Background
To interact with the blockchain, you need a wallet. It allows you to store, sign and transact directly on the blockchain. There are many different types of wallets, each with their own advantages and disadvantages. This document aims to provide a high level overview of the different types of wallets and their tradeoffs.
There are two ways to store private keys:
- Hot wallets: private key is on a storage or device that is somehow connected to the internet
- Cold wallets: private key is on a storage or device, that is not connected to the internet - either on a HSM (hardware security module) or an external device like ledger
There are multiple ways to sign messages and conduct transactions directly on the blockchain:
- Private key wallet: User wallet stores a the private key that can be used to sign TX (e.g. Ledger, Metamask)
- MPC wallet: private key is made up of multiple fractions (typically 2 in a retail setup). The wallet stores a single fraction, and the service provider stores another fraction.
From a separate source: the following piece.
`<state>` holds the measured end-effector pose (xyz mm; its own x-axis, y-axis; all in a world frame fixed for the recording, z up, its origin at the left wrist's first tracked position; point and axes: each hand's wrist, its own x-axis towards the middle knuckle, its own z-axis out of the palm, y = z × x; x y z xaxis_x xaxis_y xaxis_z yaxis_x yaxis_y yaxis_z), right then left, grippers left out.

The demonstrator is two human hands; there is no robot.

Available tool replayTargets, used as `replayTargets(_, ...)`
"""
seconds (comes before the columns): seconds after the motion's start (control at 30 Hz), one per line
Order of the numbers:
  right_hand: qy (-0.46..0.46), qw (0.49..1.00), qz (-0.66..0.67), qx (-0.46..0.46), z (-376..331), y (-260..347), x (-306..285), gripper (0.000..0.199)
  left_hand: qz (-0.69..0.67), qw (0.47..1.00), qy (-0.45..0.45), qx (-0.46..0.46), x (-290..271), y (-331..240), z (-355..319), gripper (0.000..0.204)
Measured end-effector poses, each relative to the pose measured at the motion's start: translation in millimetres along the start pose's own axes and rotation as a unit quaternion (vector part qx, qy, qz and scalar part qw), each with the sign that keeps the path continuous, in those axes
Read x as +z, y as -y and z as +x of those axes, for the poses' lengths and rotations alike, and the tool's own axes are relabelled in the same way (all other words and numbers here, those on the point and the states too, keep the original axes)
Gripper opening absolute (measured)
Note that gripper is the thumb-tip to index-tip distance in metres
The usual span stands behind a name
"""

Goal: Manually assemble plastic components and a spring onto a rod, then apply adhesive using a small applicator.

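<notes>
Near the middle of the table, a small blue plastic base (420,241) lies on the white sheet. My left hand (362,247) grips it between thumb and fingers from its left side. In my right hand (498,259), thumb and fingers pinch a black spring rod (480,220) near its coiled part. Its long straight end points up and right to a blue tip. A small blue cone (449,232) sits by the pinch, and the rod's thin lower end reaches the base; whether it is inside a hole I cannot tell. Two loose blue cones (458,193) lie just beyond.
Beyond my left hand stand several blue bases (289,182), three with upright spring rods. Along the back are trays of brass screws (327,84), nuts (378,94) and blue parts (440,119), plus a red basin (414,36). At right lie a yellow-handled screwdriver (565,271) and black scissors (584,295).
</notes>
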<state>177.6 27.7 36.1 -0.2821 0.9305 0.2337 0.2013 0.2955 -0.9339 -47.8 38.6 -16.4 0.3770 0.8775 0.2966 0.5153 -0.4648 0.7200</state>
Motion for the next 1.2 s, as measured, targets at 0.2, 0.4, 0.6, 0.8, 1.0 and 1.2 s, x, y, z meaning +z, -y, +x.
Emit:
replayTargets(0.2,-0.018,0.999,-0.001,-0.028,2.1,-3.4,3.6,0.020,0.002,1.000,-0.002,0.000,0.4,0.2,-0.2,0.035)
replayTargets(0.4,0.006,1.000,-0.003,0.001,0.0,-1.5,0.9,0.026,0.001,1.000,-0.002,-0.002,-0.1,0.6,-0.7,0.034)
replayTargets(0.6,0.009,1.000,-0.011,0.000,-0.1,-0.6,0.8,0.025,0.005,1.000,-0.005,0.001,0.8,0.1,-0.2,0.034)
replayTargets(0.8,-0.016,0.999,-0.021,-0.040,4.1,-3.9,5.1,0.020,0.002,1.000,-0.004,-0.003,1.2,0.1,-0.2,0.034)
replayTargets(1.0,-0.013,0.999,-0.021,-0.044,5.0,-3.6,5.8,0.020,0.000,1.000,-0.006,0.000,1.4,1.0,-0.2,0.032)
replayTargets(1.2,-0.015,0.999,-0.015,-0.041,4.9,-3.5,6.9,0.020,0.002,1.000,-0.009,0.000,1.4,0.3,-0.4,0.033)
Transactions can be signed with 2 out of 2 signatures individually and then “assembled” together before submitting to the blockchain.
- Account Abstraction / Smart Contract Wallet: Once a transaction is signed, the wallet submits the transaction to a smart contract on the blockchain. This contract acts as the holder of the assets, the wallet is only the controller. Depending on implementation, this “smart contract wallet” can pay for the gas fees in different currencies, have different security mechanisms such as spend limits, multi-signatures, recovery mechanism, etc.
We at pier believe that Account Abstraction and MPC wallets are the future of crypto wallets. They provide the best security and user experience.
Theory behind MPC (Multi-Party Computation) wallets
Blockchain uses ECDSA signatures - with a private key and a public key.
- The private key is a 32-byte integer, typically represented in hash form
- If we apply the ECDSA algorithm (specifically secp256k1 for Bitcoin and Ethereum) to the private key, we get another integer - the public key linked to the private key.
- The public key can be represented in two ways:
- Full: 65-bytes long integer
- Compressed: 33-bytes long integer
- An address of a wallet is the hash (sha-256, keccak-256) of the public key.
The basic “function” of a wallet at it's core: store a private key that allows to sign messages and submit signed transactions on a blockchain and “know” the digital values assigned to the public address of the wallet.
MPC - short for multi party computing - is a method to break up the private key into shares, encrypt it, and divide it among multiple parties.
These parties will independently compute their part of the private key share they hold to produce a signature without revealing the encryption to the other parties. This means there is never a time when the private key is formed in one place; instead, it exists in a fully “liquid” form.
Ordinarily, when a single private key is stored in one place, a wallet's owner would need to trust that the device or party that holds that private key is completely secure. Such a device could be an HSM or, less securely, a phone or a web browser wallet that holds the private key in a secure storage on device.
However, these parties have proven themselves to be vulnerable. When an attacker only needs to succeed in hacking one point of compromise to steal a private key, it leaves the digital assets that key unlocks wide open to theft.
Multi-party computation does away with this problem, as the private key is now no longer held by any one party at any point in time. Instead, it is decentralized and held across multiple parties (i.e. devices), each blind to the other. Whenever the key is required, MPC is set in motion to confirm that all parties, or a predetermined number of parties out of the full set, approve of the request.
With MPC technology in play, a potential hacker now has a much harder task ahead of them. To gain control over a user's wallet, they now need to attack multiple parties across different operating platforms at different locations simultaneously.
The multi-party computation solution then solves the problem of secure key storage. As the key no longer resides in one single place, it also allows more personnel to access a wallet without the risk of any of them turning rogue and running off with the digital assets it contains.
In addition, with the private key completely secure, users can now hold their assets online and no longer need cumbersome cold-storage devices. This means that transferring digital assets is now more fluid and no compromise is required between security and operational efficiency.
In practice, they are multiple algorithms to do MPC, MPC-CMP, MPC-GG20 being the widely adopted and fast methods.